Поэтому, как полагает Гурвич, чтение этой самокритики российской интеллигенции дает ключ к пониманию революционного развития в России. Авторы, пишет он, не только поставили диагноз болезненно гипертрофированному радикализму интеллигенции, но и указали на средство для лечения: «…необходимость профессионального восприятия жизни, самодисциплина, терпение и умеренность… свойства, которые, как справедливо подчеркивают наши авторы, присущи на бытовом уровне западноевропейскому человеку. И прежде всего это качества немецкого человека…» Германия должна выполнить свою культурную миссию по передаче этих ценностей России. Но и сама Германия могла бы поучиться русскому активизму и мужеству перед лицом смерти, как противоядию против «дефицита гражданского мужества и оппозиционной действенной силы», чем, к сожалению, издавна отличаются немцы и что мешает им преодолевать «устаревшие формы политической жизни»{357}.
Третья интерпретация российской «культурной судьбы» содержится в работе Артура Лютера, также выходца из России, которому суждено было стать в 1920-е гг. одним из важнейших посредников и переводчиков русской литературы в Германии. Свой доклад «Мир духовных и политических представлений большевиков» Лютер прочитал в июне 1918 г. на пленарном заседании «Германского общества по изучению Восточной Европы», основанного Гётчем и др. и возобновившего свою работу после заключения Брестского мирного договора.
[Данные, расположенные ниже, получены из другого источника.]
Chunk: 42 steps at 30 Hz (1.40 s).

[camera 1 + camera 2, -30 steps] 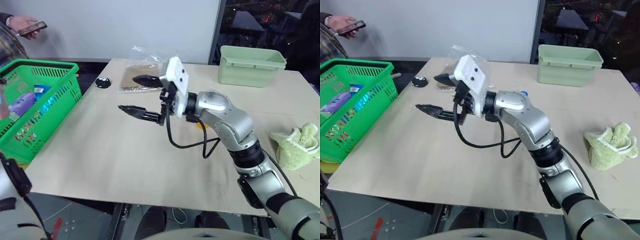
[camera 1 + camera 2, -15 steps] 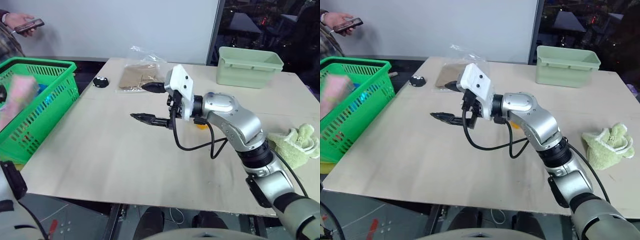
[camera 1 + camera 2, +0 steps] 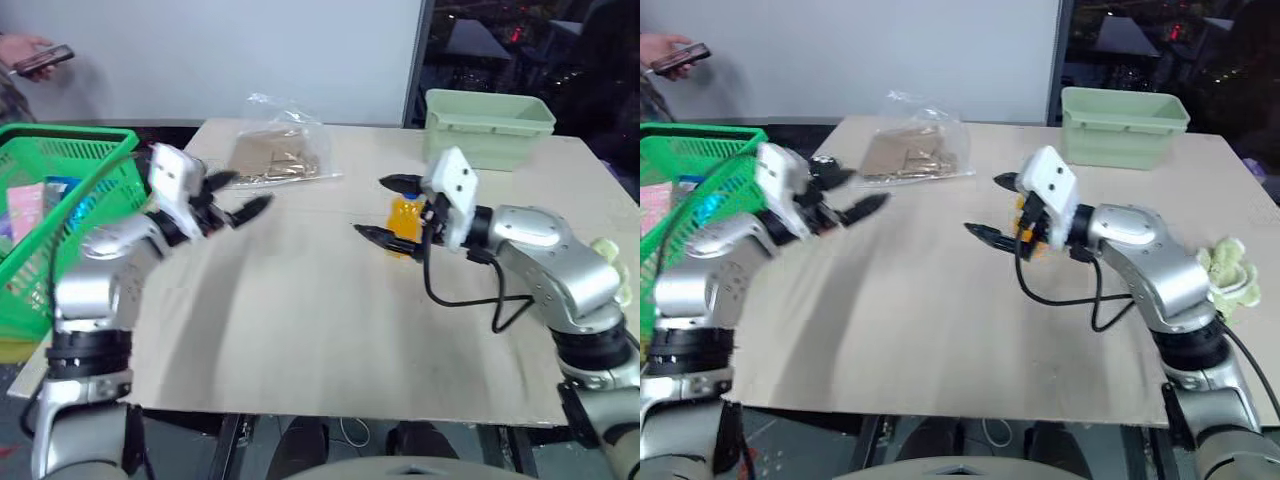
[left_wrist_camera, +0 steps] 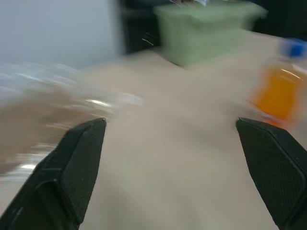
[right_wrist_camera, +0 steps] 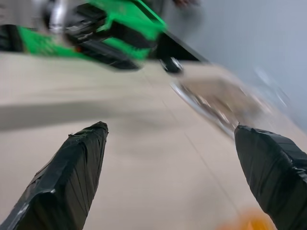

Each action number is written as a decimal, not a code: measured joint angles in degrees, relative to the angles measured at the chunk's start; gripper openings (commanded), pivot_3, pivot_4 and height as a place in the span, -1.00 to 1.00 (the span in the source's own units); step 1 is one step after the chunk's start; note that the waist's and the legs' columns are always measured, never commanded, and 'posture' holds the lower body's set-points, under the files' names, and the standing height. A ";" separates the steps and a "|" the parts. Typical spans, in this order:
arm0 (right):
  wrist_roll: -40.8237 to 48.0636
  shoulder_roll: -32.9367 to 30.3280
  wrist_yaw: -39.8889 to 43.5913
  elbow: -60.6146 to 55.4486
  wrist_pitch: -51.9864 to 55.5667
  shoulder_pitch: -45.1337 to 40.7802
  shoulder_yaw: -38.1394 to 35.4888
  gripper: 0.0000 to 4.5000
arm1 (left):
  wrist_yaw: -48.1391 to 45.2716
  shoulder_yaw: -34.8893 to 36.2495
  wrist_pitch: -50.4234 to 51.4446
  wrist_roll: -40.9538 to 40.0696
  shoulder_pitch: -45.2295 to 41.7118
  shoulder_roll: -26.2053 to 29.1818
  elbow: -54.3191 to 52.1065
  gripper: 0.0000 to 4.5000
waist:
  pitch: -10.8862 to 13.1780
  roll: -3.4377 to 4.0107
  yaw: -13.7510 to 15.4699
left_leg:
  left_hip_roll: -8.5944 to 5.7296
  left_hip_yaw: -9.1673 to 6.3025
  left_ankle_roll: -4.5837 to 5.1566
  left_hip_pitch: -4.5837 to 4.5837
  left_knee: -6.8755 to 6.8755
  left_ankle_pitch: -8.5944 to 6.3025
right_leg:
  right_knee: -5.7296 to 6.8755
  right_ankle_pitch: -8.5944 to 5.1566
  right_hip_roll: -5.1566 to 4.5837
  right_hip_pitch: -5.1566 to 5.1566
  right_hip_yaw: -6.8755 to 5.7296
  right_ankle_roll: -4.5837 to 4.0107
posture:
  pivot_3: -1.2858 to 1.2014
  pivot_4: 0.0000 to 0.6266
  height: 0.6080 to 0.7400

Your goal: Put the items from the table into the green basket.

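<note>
Orange bottle (image 3: 404, 216) seen upright on table (image 3: 300, 300), mid-right, just behind right gripper (image 3: 390, 208), partly hidden by its spread fingers; right arm judged nearer. Left gripper (image 3: 240, 196) held spread, empty, near clear bag (image 3: 275, 157). Green basket (image 3: 60, 215) placed far left

A bright green lattice-sided plastic basket (image 3: 70, 180) sits beside a beige table (image 3: 300, 320). On the table: a small orange bottle (image 3: 405, 215) standing upright, a clear bag of brown contents (image 3: 275, 155), and a pale green fluffy cloth (image 3: 1230, 270).
</note>
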 measured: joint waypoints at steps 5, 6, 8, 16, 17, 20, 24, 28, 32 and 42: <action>2.44 -4.19 -2.64 -7.11 5.65 6.44 -5.44 1.00 | -2.04 -9.16 0.87 3.25 -2.03 -5.82 0.80 0.98 | -0.01 0.12 -1.95 | -0.07 0.09 0.01 0.06 0.17 0.01 | -0.06 -0.01 0.00 0.12 0.11 0.03 | -0.06 -1.00 1.00; 2.75 -4.61 -3.22 -7.90 6.42 6.96 -5.97 1.00 | -2.42 -10.71 0.38 4.28 -2.93 -7.04 2.02 0.98 | -0.01 0.12 -2.38 | -0.08 0.10 0.02 0.06 0.23 0.01 | -0.06 -0.01 -0.01 0.14 0.13 0.04 | -0.07 -1.00 1.00; 3.49 -5.14 -4.24 -9.78 7.79 7.81 -7.01 1.00 | -2.67 -13.77 -0.72 6.96 -5.74 -9.81 6.21 0.98 | -0.01 0.12 -3.18 | -0.09 0.11 0.02 0.06 0.37 0.01 | -0.07 -0.03 0.00 0.18 0.16 0.10 | -0.07 -1.00 1.00; 5.36 -10.61 -4.86 -13.49 9.96 15.74 -11.49 1.00 | -2.81 -18.46 -8.52 16.22 -12.64 -16.13 19.31 0.98 | -0.01 0.12 -5.48 | -0.12 0.13 0.06 0.01 0.34 -0.02 | -0.14 -0.10 -0.04 0.19 0.22 0.21 | -0.10 -1.00 1.00; 5.35 -11.20 -4.87 -13.60 9.90 16.91 -12.33 1.00 | -2.72 -18.46 -9.40 17.05 -12.99 -16.85 20.61 0.98 | 0.00 0.12 -5.67 | -0.12 0.12 0.06 0.00 0.31 -0.02 | -0.14 -0.10 -0.03 0.18 0.21 0.21 | -0.10 -1.00 1.00; 5.46 -11.78 -5.36 -13.77 9.91 19.11 -14.05 1.00 | -2.57 -18.45 -11.07 18.71 -14.18 -18.04 23.17 0.98 | 0.00 0.12 -6.26 | -0.12 0.11 0.06 0.00 0.27 -0.02 | -0.14 -0.13 -0.03 0.16 0.21 0.26 | -0.11 -1.00 1.00; 5.93 -11.78 -7.01 -14.76 10.88 21.54 -15.99 1.00 | -2.45 -18.45 -13.63 20.96 -15.92 -19.81 26.66 0.98 | -0.01 0.12 -6.58 | -0.12 0.13 0.06 0.01 0.29 -0.02 | -0.13 -0.15 -0.03 0.17 0.23 0.31 | -0.12 -1.00 1.00; 6.87 -11.78 -8.36 -15.72 12.23 23.75 -17.53 1.00 | -2.42 -18.41 -15.02 22.67 -16.66 -20.87 29.54 0.98 | -0.01 0.12 -7.29 | -0.13 0.13 0.06 0.01 0.29 -0.02 | -0.14 -0.16 -0.04 0.18 0.23 0.32 | -0.14 -1.00 1.00; 7.77 -11.78 -9.12 -17.15 13.06 24.49 -18.18 1.00 | -2.18 -18.29 -16.38 23.79 -18.71 -21.87 32.47 0.98 | 0.00 0.12 -7.90 | -0.13 0.13 0.06 0.00 0.29 -0.02 | -0.15 -0.16 -0.04 0.18 0.23 0.33 | -0.14 -1.00 1.00; 9.99 -11.78 -11.91 -19.69 15.10 25.02 -19.21 1.00 | 0.31 -17.60 -22.02 26.76 -25.57 -26.90 46.97 0.39 | -0.01 0.12 -9.20 | -0.14 0.11 0.06 -0.05 0.29 -0.02 | -0.24 -0.17 -0.06 0.19 0.21 0.34 | -0.18 -1.00 1.00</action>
Лютер поставил под сомнение расхожую концепцию, что господство большевиков станет краткосрочной аферой, поскольку большевистские вожди в своем большинстве «не русские по национальности». В таком, зачастую антисемитски окрашенном, взгляде на события крылось, по Лютеру, глубокое заблуждение: «Троцкий, Каменев и др., несмотря на их нерусское происхождение, являются, тем не менее, настоящими русскими по своему мировоззрению и устремлениям, они русские и в своем интернационализме». В Германии недопонимают «суггестивную мощь русского духа… который, однако, зачастую действует неотразимо на тонко чувствующих иностранцев». И наконец, «вся наша западноевропейская жизнь» представляется «узкой и мелкой по сравнению с безбрежным российским идеализмом»{358}.
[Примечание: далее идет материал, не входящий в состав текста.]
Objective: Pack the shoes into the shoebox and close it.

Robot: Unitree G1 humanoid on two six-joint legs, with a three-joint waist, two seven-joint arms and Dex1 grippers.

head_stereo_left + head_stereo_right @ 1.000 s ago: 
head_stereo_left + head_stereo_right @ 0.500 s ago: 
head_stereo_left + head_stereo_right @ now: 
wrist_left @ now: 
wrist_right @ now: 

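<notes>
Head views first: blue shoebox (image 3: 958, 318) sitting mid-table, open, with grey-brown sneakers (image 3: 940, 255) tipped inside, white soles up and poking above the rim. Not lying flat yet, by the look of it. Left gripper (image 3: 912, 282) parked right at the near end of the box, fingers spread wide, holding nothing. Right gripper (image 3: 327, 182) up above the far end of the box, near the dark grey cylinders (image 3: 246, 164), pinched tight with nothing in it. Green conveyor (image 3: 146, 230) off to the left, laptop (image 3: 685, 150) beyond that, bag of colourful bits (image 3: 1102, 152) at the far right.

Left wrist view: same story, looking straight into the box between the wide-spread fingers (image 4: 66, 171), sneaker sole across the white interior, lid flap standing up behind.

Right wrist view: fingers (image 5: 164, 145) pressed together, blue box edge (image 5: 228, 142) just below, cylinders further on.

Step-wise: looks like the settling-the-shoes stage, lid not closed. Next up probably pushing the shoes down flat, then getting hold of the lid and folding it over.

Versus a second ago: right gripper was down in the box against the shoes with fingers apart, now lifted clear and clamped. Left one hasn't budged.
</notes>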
Еще Томаш Масарик установил, что марксизм для русских — не доктрина или учение, но «настоящая религия, предмет веры»{359}. Подобно Чернышевскому или Бакунину, «Толстой также всегда обращался ко всем людям всех народов», а газета Горького уже в 1905 г. возвестила начало мировой революции. Большевики, считает Лютер, лишь продолжили эту традицию русского мессианства — вместе с его деспотической подоплекой, «согласно которой всякое уклонение от такого воззрения воспринимается русскими как злонамеренность, лицемерие и лишь в самом благоприятном случае как недостаток понимания»{360}.
Тем не менее Советская Россия находится в тупике — в экономическом и социальном отношении. Там думают, «что живут уже в 2000 г., хотя в действительности не добрались еще до 1789 г.», «застряв в самой гуще эпохи Томаса Мюнцера и Яна Лейденского» — т. е. средневековой крестьянской войны и расцвета ересей{361}.